Neverthless, Moody's said in short time, it expects the country’s real GDP growth to slow down to 4.3-4.7 percent in fiscal 2019 and 2020, from 5.8 percent in fiscal 2018, in part due to policy measures taken to address the external imbalance.
It said that the credit profile of Pakistan (B3 negative) reflects the country’s high external vulnerability, weak debt affordability, and very low global competitiveness.
“Significant external pressures driven by wider current-account deficits have reduced foreign-currency reserves, which are unlikely to be replenished in the near term unless capital inflows increase substantially,” the report stated.
“While Pakistan's public external debt repayments are modest, low reserve adequacy threatens the ability of the government to finance the balance of payments deficit and roll over external debt at affordable costs.”

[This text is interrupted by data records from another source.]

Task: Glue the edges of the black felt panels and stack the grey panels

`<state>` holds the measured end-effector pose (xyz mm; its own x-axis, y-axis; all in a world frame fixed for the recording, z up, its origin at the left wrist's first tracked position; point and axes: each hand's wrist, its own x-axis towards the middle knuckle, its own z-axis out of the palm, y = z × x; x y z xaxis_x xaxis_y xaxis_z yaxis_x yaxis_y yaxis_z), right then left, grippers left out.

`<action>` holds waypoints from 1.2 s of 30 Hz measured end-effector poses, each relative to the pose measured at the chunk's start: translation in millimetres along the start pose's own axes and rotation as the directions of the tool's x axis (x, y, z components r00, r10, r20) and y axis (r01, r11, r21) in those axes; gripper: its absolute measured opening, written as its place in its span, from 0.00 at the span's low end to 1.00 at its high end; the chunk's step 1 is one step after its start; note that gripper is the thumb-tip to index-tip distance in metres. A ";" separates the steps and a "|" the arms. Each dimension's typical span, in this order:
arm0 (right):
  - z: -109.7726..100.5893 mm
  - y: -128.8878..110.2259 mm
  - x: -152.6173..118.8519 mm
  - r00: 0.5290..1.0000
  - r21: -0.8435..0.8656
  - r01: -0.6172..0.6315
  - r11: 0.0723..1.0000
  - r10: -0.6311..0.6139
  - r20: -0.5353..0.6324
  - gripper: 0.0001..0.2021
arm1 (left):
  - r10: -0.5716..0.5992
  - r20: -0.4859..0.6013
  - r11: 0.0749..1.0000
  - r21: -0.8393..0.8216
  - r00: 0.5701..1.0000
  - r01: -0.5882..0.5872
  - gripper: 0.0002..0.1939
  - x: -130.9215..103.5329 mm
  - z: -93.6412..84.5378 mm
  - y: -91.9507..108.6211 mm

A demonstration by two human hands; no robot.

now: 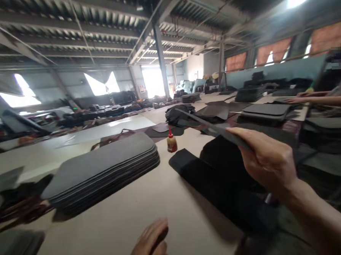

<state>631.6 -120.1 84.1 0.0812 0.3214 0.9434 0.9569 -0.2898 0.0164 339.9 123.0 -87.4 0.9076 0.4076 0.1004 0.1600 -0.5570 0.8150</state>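
My right hand (267, 158) is raised at the right, with thumb and fingers closed on the near end of a thin grey sheet (216, 129) seen almost edge-on. Below it lie black flexible pieces (219, 178), one long and slightly curled off the tabletop. My left hand (150, 243) is low at the bottom centre, somewhat blurred, thumb apart from the fingers and nothing in it. Left of centre a neat stack of grey flat panels (109, 161) with rounded corners rests on the pale table (129, 221). A small glue-type bottle (171, 142) with a red nozzle stands beyond the black pieces.
Dark scraps (179, 115) are heaped farther back. Another panel stack (265, 113) lies at the back right, near a co-worker's arms (323, 98). At the lower left edge sits one more stack (18, 249), with brown strap-like pieces (23, 211) above it.
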 end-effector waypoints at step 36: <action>108.6 -152.2 -185.9 0.758 0.525 0.153 0.837 -0.440 0.481 0.29 | -0.603 -0.551 0.761 -0.613 0.577 0.210 0.25 -122.9 -56.0 4.8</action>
<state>501.1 -37.9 -129.7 -0.2259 0.8050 0.5486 0.9598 0.2802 -0.0160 207.3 110.7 -63.9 0.2135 0.9696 -0.1192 0.0748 0.1055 0.9916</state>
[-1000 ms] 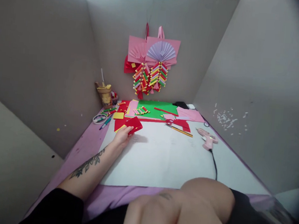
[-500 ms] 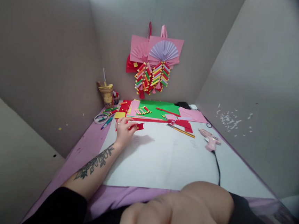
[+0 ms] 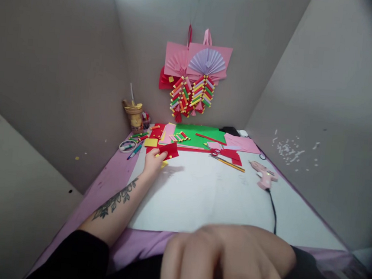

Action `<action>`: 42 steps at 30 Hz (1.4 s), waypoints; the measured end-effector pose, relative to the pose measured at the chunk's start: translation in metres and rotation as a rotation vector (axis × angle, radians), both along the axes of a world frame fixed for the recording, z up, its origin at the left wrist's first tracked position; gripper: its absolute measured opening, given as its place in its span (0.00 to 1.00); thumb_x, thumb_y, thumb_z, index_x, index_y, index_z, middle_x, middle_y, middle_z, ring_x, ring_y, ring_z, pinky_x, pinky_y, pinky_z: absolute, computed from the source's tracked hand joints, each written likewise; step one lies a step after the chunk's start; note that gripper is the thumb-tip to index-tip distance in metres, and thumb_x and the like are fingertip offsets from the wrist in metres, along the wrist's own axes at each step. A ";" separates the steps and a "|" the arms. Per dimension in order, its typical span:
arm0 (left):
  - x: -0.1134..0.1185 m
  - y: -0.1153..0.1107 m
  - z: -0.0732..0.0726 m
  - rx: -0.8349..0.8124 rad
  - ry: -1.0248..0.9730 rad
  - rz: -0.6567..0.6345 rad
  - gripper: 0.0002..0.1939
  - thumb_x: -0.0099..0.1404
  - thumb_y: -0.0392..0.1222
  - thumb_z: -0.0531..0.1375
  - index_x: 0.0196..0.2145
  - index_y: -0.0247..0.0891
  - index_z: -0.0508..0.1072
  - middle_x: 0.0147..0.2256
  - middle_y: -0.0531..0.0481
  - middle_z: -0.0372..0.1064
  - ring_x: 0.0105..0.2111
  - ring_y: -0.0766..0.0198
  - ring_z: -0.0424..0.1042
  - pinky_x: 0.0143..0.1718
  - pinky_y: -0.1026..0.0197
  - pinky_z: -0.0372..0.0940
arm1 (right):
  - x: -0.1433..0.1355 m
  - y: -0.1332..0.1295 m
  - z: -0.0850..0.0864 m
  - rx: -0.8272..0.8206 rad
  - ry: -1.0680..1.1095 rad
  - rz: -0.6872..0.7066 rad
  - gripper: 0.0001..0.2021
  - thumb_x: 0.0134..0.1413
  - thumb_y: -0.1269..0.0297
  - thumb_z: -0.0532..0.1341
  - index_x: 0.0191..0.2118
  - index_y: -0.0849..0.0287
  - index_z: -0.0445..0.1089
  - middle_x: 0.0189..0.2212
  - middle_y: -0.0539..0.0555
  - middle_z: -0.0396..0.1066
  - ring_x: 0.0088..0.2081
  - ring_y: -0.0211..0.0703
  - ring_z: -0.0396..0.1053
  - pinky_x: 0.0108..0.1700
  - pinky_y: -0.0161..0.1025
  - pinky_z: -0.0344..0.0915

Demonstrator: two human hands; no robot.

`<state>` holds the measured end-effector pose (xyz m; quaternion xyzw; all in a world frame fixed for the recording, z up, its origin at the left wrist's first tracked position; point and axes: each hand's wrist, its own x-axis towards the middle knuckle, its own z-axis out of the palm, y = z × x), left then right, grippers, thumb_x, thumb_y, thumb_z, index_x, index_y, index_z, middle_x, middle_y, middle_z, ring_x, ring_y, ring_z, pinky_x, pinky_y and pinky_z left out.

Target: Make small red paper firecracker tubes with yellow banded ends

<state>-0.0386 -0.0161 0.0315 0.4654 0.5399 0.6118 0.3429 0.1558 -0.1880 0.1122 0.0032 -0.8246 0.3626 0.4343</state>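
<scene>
Step in hand, seemingly: left hand [image 3: 153, 162] handling red paper [image 3: 171, 150] over far-left part of white sheet [image 3: 207, 193], thumb and fingers pinching it. Hands well apart; right hand [image 3: 224, 260] before sheet's near edge, cannot tell whether holding anything. Next move likely calls for steady pinch. Open room over sheet's middle; scissors [image 3: 215, 151] toward far edge, glue gun [image 3: 265, 179] by right edge.

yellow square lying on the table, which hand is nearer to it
Left. The left hand, holding red paper, is just on the near side of the yellow square; the right hand is much farther off, close to the camera.
</scene>
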 end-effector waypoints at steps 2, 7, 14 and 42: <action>0.000 0.000 0.001 0.015 -0.014 -0.027 0.04 0.49 0.38 0.62 0.23 0.34 0.73 0.21 0.53 0.68 0.25 0.65 0.66 0.29 0.65 0.59 | -0.005 0.043 0.004 -0.012 -0.035 -0.150 0.11 0.51 0.50 0.56 0.37 0.41 0.73 0.31 0.51 0.71 0.39 0.47 0.69 0.40 0.44 0.67; 0.002 0.003 -0.003 0.032 -0.014 -0.061 0.06 0.48 0.39 0.62 0.23 0.33 0.73 0.21 0.53 0.68 0.24 0.66 0.65 0.29 0.65 0.59 | -0.028 0.150 -0.045 0.031 -0.220 -0.871 0.14 0.51 0.58 0.60 0.43 0.56 0.70 0.41 0.58 0.63 0.46 0.50 0.61 0.50 0.50 0.59; 0.008 0.008 -0.018 0.001 0.024 -0.059 0.10 0.48 0.43 0.62 0.19 0.35 0.68 0.17 0.57 0.61 0.20 0.70 0.59 0.23 0.67 0.53 | -0.048 0.161 -0.086 0.130 -0.490 -1.105 0.11 0.50 0.55 0.61 0.36 0.56 0.69 0.39 0.57 0.65 0.44 0.52 0.57 0.47 0.48 0.56; 0.020 -0.008 -0.011 -0.215 -0.318 -0.382 0.09 0.43 0.39 0.65 0.24 0.32 0.74 0.20 0.49 0.69 0.21 0.68 0.64 0.21 0.66 0.55 | 0.009 0.180 -0.088 0.174 -0.108 -0.750 0.07 0.50 0.68 0.62 0.37 0.52 0.73 0.44 0.56 0.64 0.49 0.47 0.62 0.51 0.48 0.60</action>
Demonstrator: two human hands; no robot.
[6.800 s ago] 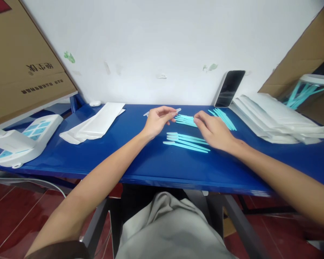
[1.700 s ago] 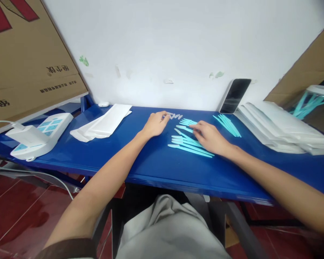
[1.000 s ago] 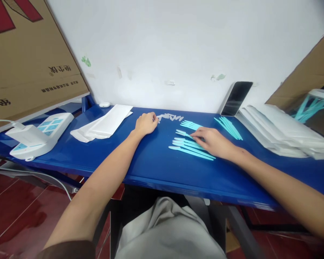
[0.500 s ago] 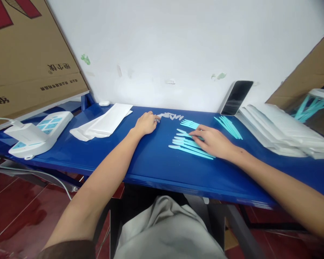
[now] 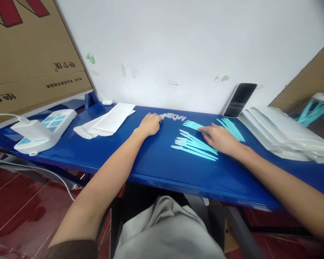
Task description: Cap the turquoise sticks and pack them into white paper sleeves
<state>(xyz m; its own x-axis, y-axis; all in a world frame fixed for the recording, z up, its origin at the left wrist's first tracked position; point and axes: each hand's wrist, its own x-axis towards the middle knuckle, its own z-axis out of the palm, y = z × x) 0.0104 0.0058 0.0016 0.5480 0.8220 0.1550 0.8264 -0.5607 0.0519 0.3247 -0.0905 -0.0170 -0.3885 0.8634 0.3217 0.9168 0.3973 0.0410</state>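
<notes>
Left hand (image 5: 150,124) curled, white pieces (image 5: 169,115) at three o'clock; right hand (image 5: 220,139) half-open, sticks (image 5: 194,144) at nine; holds unclear. Seemingly selecting; pinch needed.

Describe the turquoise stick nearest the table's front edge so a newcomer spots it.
Start with the blue table against the white wall. Just right of its middle, several turquoise sticks lie in the group closest to the front edge. The wanted stick is that group's frontmost, its left end reaching farther left than any neighbour's.
</notes>
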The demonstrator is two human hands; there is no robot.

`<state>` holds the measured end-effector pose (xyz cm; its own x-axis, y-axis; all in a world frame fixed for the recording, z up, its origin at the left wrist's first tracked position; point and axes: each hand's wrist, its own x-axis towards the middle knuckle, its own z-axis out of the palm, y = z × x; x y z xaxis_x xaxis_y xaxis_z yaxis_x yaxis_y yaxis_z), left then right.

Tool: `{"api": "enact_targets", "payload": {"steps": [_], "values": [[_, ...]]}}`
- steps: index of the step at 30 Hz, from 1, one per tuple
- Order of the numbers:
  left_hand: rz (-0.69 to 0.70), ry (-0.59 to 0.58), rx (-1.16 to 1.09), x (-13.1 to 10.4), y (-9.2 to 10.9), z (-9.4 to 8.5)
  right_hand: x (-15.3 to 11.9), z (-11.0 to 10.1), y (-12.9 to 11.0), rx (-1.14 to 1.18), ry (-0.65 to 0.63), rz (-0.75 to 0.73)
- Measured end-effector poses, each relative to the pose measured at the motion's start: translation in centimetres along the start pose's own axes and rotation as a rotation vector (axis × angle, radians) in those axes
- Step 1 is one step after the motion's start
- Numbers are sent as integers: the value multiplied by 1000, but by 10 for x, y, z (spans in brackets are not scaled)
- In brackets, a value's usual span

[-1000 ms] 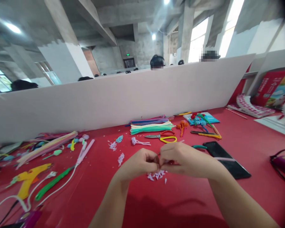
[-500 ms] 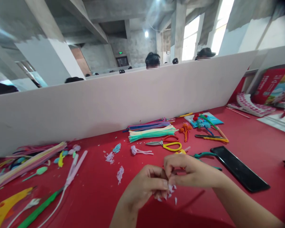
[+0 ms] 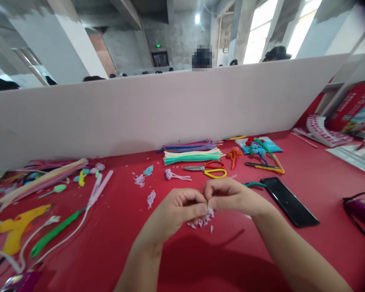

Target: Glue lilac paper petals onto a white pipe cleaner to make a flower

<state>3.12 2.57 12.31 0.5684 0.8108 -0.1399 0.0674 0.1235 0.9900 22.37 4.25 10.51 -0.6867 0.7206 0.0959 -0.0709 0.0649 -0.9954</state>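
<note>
Over the red table [image 3: 200, 259], my left hand [image 3: 182, 209] and my right hand [image 3: 228, 196] meet at their fingertips. Both hands are pinched closed on something small that the fingers hide. Small pale purple pieces [image 3: 211, 211] show just under the fingertips, and several more lie scattered on the table below. Beyond my hands lie scissors [image 3: 214, 172] with yellow and red handles, and a pale purple fuzzy piece [image 3: 169, 174] with two stems. Bundled pipe cleaners [image 3: 193, 156] in cream and green lie farther back.
A black phone [image 3: 288, 200] lies right of my right hand. A yellow glue gun [image 3: 18, 227], a green-handled tool [image 3: 56, 235] and a pink-white curling tool [image 3: 99, 188] lie left. A white partition [image 3: 158, 109] stands behind; heads of people show above it.
The view has tilted down, so the table's things sit higher and more shows at the front. Both hands remain together at the fingertips.
</note>
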Motion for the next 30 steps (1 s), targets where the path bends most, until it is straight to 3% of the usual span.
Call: {"api": "enact_targets", "payload": {"steps": [6,15,18,20,23,25,30], "values": [[52,-20,37,1,9,2,-1,0,-11,1,61,-9],[19,-31,-11,8,-2,-13,9,-2,4,-47,36,58],[50,96,-57,16,-9,-14,15,3,7,-10,116,32],[79,253,-68,23,-14,-11,19,8,9,-77,248,15],[172,489,-15,30,-19,-4,23,17,14,-383,451,-17],[210,585,27,33,-21,-1,25,22,18,-635,509,-43],[272,659,313,32,-22,0,23,29,20,-1167,540,-27]]}}
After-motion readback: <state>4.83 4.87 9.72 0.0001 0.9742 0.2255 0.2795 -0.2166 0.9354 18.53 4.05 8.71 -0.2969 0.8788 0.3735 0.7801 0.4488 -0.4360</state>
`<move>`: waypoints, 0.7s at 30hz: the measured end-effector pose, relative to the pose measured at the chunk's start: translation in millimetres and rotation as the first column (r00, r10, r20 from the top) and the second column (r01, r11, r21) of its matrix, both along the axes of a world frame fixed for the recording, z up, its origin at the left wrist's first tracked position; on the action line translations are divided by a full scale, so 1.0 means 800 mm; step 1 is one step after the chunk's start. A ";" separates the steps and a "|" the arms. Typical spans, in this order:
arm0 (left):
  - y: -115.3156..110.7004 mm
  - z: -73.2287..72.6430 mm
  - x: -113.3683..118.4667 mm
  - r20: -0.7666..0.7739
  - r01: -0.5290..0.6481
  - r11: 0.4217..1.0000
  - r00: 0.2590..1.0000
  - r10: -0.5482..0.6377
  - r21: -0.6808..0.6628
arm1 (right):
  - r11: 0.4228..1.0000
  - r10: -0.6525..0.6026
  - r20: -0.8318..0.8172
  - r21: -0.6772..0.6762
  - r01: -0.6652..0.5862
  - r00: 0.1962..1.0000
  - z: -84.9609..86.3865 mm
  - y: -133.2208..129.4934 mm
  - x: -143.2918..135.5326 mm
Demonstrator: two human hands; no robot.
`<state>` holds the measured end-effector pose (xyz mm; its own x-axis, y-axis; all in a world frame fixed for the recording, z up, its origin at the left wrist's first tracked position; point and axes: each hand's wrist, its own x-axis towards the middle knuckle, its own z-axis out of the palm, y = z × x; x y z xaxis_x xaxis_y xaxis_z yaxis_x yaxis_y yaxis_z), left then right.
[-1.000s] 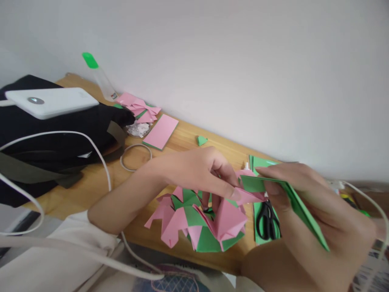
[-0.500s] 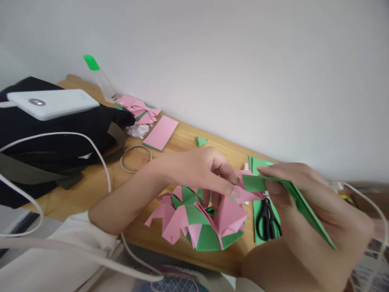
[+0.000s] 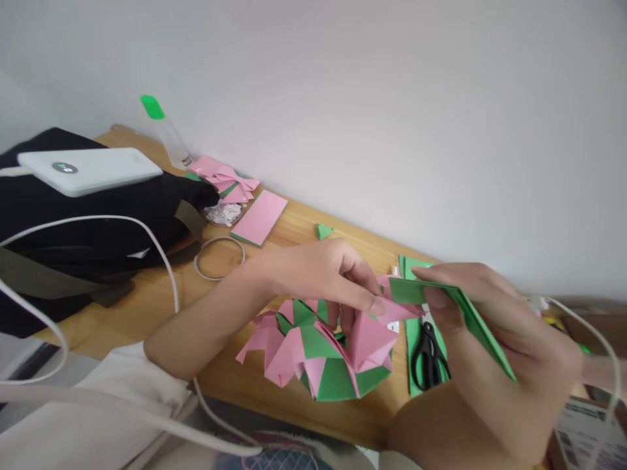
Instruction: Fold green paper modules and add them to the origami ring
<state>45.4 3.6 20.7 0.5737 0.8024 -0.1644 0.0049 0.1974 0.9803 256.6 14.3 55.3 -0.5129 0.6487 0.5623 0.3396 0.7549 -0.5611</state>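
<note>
Light wood tabletop (image 3: pixel 337 421) meets a pale, plain wall (image 3: pixel 343 117). Nearest, a white cable (image 3: pixel 147 411) crosses in front of the table edge. Beyond it sits the paper model (image 3: pixel 337 380), a rough ring of pink and green folded pieces with crisp creases, pointed pink flaps jutting out at its left and broad green panels curving along its near side. It lies below the left hand (image 3: pixel 318 274), whose thumb and fingers hold its upper right part, with some fingertips reaching into the hollow. Just right of that hold, the right hand (image 3: pixel 509 333) pinches a folded green paper (image 3: pixel 409 290), its flat end overlapping the model's pink tip in view; whether they touch is unclear. Black scissors (image 3: pixel 430 359) lie on green sheets (image 3: pixel 412 329) beside the model. Farther off are a small green piece (image 3: pixel 324 232), a pink rectangular stack (image 3: pixel 259 217) and, near the wall, a green-capped bottle (image 3: pixel 169 140).
</note>
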 end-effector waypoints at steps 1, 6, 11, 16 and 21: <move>0.000 0.000 0.000 0.008 0.001 1.000 1.000 -0.001 -0.003 | 1.000 -0.006 0.000 0.005 0.006 1.000 0.000 0.000 0.000; 0.000 0.002 0.000 0.044 0.011 1.000 0.999 -0.011 -0.010 | 1.000 -0.007 0.030 0.000 0.007 1.000 0.001 0.000 0.005; -0.001 0.008 0.002 0.107 0.011 0.998 0.994 -0.004 -0.068 | 0.997 0.068 0.027 -0.040 -0.067 0.997 -0.001 0.003 0.007; -0.001 0.009 0.004 0.130 0.005 0.999 0.991 0.001 -0.046 | 0.998 0.005 0.041 -0.068 -0.003 0.999 0.000 0.002 0.001; 0.000 0.009 0.005 0.136 0.000 0.999 0.991 0.006 -0.044 | 0.997 -0.045 -0.007 -0.057 0.045 0.999 0.000 0.002 -0.006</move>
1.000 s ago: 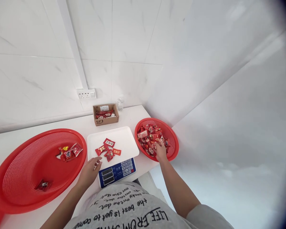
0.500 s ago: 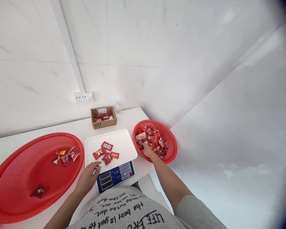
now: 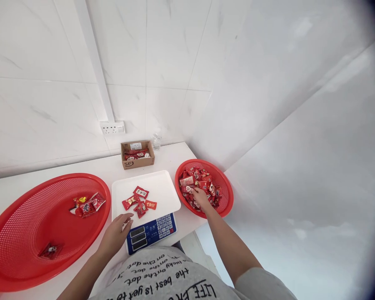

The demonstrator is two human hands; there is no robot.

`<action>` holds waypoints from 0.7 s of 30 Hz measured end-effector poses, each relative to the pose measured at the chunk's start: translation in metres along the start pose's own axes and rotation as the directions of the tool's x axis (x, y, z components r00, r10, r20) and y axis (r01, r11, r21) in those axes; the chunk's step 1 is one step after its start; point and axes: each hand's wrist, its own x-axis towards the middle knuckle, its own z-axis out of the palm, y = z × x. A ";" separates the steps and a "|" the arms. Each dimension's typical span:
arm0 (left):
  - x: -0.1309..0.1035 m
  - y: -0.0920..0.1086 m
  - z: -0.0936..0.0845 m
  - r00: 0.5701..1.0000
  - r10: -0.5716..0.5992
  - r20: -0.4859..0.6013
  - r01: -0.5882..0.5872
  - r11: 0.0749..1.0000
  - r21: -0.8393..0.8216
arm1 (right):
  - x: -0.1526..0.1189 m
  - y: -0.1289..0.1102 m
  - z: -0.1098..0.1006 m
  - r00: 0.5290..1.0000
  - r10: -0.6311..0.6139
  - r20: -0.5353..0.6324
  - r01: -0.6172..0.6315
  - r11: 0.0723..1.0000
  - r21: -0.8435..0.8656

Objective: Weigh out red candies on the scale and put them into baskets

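My right hand (image 3: 202, 198) reaches into the smaller red basket (image 3: 230, 196) on the right, which is heaped with red snack packets. Its fingers are closed on a small red snack packet (image 3: 188, 189) with a white patch, at the top of the heap. At the front left corner of the digital scale's white tray (image 3: 165, 187), my left hand (image 3: 117, 231) rests with fingers loosely stretched and nothing in them. Several red packets (image 3: 140, 208) lie on this tray, just beyond my left fingertips. Below them shows the blue keypad panel (image 3: 151, 233) of the scale.
A large red basket (image 3: 28, 204) with a few packets stands on the left. Behind the scale are a cardboard box (image 3: 136, 162) of red packets and a clear glass or plastic vessel (image 3: 156, 142). White walls border the table at the back and right.
My right hand has shifted slightly to the right within the small basket, and a packet with a white patch now shows at its fingertips. My left hand stays at the tray's corner.
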 end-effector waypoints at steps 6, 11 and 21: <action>0.000 0.001 0.005 1.000 0.018 0.012 -0.018 1.000 0.000 | -0.014 -0.028 -0.010 1.000 0.013 0.023 -0.015 0.997 0.079; -0.002 0.005 0.006 0.999 0.019 0.043 -0.018 1.000 -0.012 | -0.019 -0.056 0.006 0.990 -0.126 0.064 0.127 0.992 -0.011; -0.010 0.004 -0.002 1.000 -0.019 0.017 0.020 0.999 -0.048 | -0.029 -0.082 0.048 0.954 -0.205 0.217 0.220 0.974 -0.048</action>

Moody's said its assessment of Pakistan's susceptibility to event risk is driven by external vulnerability risk. Current-account deficits will remain wider relative to 2013-16 levels, with near-term prospects for a marked and sustained reversal unlikely unless goods imports contract sharply, it pointed out.
“Absent significant capital inflows, the coverage of foreign-exchange reserves for goods and services imports will remain below two months, below the minimum adequacy level of three months recommended by the International Monetary Fund,” the report stated.
The government's narrow revenue base restricts fiscal flexibility and weighs on debt affordability, while its debt burden has increased in recent years, it observed.
“At around 72 percent of GDP as of the end of fiscal 2018, the government's debt stock is higher than the 58% median for B-rated sovereigns, and Moody's expects the burden to rise further and peak at around 76pc of GDP in fiscal 2020 -- in part because of currency depreciation -- before gradually declining as the twin deficits gradually narrow.
The moderate but rising level of external government debt also exposes the country's finances to sharp currency depreciation.